Upfront, nonrefundable payments for license fees, grants, and advance payments
for sponsored research revenues received in excess of amounts earned are
classified as deferred revenue and recognized as income over the contract or
development period. Estimating the duration of the development period includes
continual assessment of development stages and regulatory requirements.
Milestone payments are recognized as revenue upon achievement of pre-defined
scientific events, which requires substantive effort, and for which achievement
of the milestone was not readily assured at the inception of the agreement.
Research and development (R&D) expenses include related salaries, contractor
fees, facilities costs, administrative expenses and allocations of corporate
costs. All such costs are charged to R&D expense as incurred. These expenses
result from our independent R&D efforts as well as efforts associated with
collaborations, grants and in-licensing arrangements. In addition, we fund R&D
and clinical trials at other companies and research institutions under
agreements, which are generally cancelable. We review and accrue clinical trials
expense based on work performed, a method that relies on estimates of total
costs incurred based on patient enrollment, completion of studies and other
events. We follow this method since reasonably dependable estimates of the costs
applicable to various stages of a research agreement or clinical trial can be
made. Accrued clinical costs are subject to revisions as trials progress to
completion. Revisions are charged to expense in the period in which the facts
that give rise to the revision become known. Historically, revisions have not
resulted in material changes to R&D costs; however a modification in the
protocol of a clinical trial or cancellation of a trial could result in a charge
to our results of operations.
In accordance with Statement of Financial Accounting Standards (SFAS) No. 144
(SFAS 144), "Accounting for the Impairment or Disposal of Long-Lived Assets," if
indicators of impairment exist, we assess the recoverability of the affected
long-lived assets by determining whether the carrying value of such assets can
be recovered through undiscounted future operating cash flows. If impairment is
indicated, we measure the amount of such impairment by comparing the carrying
value of the asset to the estimated fair value of the asset, which is generally
determined based on the present value of the expected future cash flows. We have
determined that no impairment exists on our long-lived assets.

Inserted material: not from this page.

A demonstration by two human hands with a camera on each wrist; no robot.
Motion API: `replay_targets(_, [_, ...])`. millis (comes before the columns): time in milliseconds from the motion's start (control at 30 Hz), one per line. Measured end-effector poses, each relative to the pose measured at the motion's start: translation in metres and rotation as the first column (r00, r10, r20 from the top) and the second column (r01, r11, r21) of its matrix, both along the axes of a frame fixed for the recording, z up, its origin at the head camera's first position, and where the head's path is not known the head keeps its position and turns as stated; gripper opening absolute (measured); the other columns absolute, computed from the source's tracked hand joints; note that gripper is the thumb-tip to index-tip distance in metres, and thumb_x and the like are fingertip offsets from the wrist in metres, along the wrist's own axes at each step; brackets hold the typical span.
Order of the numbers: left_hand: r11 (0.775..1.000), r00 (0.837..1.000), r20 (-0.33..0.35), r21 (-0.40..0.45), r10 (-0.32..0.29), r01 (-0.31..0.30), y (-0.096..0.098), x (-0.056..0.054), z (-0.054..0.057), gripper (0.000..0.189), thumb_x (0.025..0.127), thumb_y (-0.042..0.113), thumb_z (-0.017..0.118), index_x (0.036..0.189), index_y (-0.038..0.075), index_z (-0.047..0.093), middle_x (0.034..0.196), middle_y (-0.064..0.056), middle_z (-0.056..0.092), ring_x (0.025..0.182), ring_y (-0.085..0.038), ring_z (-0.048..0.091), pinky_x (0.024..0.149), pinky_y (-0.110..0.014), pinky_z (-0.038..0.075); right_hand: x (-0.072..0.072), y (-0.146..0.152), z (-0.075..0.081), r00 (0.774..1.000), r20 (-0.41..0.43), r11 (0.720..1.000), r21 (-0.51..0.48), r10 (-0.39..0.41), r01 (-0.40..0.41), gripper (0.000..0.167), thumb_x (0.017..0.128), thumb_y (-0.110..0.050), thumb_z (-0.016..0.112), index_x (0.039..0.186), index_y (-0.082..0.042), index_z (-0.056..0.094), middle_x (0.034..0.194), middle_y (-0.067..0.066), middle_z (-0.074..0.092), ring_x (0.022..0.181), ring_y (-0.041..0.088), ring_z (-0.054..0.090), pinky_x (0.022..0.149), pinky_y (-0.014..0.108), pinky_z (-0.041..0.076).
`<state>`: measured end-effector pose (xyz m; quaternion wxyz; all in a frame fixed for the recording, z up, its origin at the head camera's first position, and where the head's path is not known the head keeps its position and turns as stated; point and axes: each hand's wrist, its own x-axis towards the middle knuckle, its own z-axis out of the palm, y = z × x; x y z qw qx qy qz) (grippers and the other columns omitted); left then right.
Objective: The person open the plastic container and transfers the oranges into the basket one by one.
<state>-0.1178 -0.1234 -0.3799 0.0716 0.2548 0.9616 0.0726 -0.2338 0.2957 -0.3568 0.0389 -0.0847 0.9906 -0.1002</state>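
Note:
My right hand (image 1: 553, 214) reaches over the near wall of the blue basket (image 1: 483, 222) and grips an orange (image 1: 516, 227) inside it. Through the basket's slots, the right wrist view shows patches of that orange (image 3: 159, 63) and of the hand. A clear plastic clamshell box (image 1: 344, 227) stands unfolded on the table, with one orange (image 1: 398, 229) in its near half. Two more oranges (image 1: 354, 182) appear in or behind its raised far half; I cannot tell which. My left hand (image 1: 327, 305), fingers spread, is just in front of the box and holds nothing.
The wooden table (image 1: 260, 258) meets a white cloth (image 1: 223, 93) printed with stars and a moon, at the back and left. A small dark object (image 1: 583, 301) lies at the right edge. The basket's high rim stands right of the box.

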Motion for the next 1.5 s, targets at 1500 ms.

We grant stock options to purchase our common stock to our employees and
directors under the 2003 Incentive Stock Plan, as amended (the 2003 Plan) and
grant stock options to certain employees pursuant to Employment Commencement
Nonstatutory Stock Option Agreements. We also grant certain employees stock
bonuses and RSUs under the 2003 Plan. Additionally, we have outstanding options
that were granted under option plans from which we no longer make grants. The
benefits provided under all of these plans are subject to the provisions of
revised SFAS No. 123, "Share-Based Payment (SFAS 123R)." Share-based
compensation expense recognized under SFAS 123R for the three months ended
March 31, 2009 and 2008 was $1.9 million and $2.2 million, respectively.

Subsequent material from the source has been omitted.